## What is being asked
Within the listing below, how many lines feature the word "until"? Reply with only that number.

## Records supplied
***

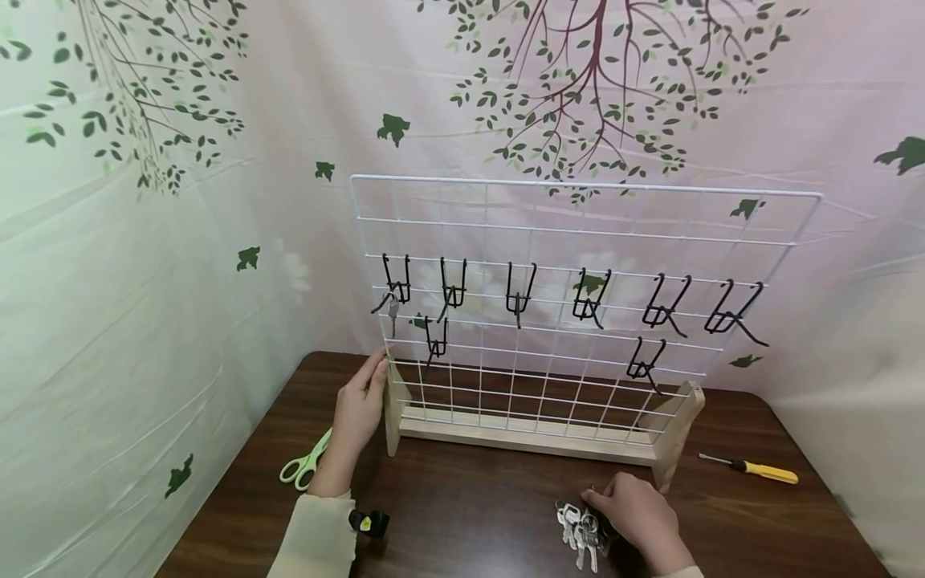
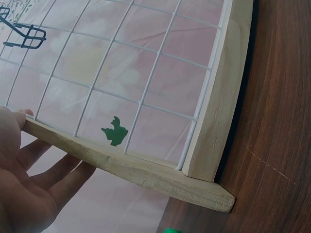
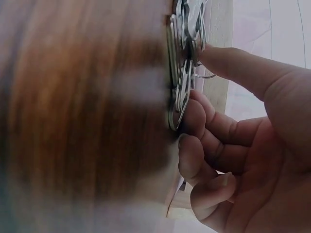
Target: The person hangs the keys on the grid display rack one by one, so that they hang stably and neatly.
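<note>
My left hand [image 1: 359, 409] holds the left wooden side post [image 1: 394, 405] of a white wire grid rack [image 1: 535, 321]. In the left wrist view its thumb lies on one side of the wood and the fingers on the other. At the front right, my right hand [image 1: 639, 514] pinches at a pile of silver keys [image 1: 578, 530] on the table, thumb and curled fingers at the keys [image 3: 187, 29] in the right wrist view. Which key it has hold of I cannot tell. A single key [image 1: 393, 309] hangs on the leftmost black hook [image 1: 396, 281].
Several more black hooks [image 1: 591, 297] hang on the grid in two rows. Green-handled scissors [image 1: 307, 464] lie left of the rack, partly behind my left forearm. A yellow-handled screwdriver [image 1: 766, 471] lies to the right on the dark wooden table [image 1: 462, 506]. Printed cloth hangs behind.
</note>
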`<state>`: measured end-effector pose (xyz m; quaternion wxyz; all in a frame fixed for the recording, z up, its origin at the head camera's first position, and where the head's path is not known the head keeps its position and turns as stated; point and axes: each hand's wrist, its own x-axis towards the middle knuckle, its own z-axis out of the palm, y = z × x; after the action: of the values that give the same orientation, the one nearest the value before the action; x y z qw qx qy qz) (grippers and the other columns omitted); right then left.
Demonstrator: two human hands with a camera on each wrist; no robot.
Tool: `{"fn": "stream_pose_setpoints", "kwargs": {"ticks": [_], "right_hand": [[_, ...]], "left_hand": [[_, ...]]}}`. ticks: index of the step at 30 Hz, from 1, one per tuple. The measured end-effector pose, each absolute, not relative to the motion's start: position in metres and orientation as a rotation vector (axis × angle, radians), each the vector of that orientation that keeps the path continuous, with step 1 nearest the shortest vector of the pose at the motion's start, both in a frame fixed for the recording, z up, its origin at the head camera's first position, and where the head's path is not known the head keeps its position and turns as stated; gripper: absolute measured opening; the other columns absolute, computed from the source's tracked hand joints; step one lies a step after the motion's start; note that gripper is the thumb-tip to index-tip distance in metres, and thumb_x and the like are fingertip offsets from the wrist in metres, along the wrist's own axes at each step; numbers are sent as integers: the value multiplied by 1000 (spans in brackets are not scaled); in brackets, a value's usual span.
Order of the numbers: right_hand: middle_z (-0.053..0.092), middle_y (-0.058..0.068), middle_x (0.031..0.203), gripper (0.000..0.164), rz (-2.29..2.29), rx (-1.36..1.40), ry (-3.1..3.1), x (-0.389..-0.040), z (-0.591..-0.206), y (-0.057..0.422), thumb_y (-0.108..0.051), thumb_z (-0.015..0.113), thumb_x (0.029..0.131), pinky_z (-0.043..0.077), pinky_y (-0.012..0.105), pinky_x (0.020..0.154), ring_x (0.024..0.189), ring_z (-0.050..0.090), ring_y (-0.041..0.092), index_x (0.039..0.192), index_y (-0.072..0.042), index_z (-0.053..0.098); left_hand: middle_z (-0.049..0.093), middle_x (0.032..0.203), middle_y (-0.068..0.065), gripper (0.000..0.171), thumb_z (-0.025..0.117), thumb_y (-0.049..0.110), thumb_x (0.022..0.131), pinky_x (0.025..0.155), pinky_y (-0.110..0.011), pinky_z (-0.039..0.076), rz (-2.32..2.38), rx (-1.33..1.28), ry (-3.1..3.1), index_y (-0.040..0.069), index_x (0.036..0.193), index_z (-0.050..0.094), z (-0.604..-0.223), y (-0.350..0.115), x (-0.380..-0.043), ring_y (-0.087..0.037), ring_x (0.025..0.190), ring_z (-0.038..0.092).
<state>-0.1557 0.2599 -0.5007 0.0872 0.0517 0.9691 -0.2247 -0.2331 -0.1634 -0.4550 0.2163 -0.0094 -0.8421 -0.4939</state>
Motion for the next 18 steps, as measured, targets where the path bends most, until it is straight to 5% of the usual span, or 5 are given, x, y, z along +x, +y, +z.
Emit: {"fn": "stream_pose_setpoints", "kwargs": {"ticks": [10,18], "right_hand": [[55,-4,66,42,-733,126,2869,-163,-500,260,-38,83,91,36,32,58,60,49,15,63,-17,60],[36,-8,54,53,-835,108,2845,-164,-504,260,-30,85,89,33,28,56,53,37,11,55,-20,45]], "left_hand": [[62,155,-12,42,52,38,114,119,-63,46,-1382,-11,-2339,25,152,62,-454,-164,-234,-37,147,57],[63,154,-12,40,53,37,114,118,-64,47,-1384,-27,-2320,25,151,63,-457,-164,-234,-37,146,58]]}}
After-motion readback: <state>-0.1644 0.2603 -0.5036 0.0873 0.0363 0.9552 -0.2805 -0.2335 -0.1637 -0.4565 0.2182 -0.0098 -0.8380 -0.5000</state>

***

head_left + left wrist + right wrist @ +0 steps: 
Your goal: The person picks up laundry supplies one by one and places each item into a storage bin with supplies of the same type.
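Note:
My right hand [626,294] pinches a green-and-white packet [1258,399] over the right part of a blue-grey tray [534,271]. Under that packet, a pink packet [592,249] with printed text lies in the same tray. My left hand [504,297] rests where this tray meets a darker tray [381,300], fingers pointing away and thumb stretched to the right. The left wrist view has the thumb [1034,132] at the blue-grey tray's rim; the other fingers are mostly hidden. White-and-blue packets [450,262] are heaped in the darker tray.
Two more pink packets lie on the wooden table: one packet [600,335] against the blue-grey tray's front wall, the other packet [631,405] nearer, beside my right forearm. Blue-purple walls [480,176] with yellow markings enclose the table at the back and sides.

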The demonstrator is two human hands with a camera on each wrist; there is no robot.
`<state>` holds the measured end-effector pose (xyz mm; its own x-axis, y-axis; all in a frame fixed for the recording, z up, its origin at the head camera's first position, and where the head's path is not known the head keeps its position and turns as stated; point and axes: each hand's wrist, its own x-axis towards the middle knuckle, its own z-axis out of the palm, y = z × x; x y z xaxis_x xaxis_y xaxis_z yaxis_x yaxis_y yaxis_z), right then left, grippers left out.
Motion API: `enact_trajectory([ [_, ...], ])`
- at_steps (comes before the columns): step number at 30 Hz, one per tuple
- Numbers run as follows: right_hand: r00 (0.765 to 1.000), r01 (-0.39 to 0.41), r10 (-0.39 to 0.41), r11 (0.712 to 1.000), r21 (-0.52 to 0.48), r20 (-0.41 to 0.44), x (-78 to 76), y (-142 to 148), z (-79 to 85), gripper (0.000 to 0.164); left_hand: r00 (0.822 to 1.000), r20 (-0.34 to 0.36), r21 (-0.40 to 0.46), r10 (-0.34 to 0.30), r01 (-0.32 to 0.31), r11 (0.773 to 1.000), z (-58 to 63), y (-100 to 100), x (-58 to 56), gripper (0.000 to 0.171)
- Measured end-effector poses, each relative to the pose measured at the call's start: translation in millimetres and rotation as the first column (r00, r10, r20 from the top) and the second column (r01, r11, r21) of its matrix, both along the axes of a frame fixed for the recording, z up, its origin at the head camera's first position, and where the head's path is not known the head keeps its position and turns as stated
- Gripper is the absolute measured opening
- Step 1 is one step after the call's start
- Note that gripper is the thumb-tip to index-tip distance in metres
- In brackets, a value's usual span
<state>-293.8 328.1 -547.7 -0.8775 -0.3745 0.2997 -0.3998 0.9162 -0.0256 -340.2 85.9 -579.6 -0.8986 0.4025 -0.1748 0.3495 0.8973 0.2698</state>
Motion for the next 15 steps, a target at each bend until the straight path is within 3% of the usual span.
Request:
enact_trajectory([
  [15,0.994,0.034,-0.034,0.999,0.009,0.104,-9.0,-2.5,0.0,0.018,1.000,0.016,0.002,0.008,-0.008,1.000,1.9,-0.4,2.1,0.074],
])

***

## Result below
2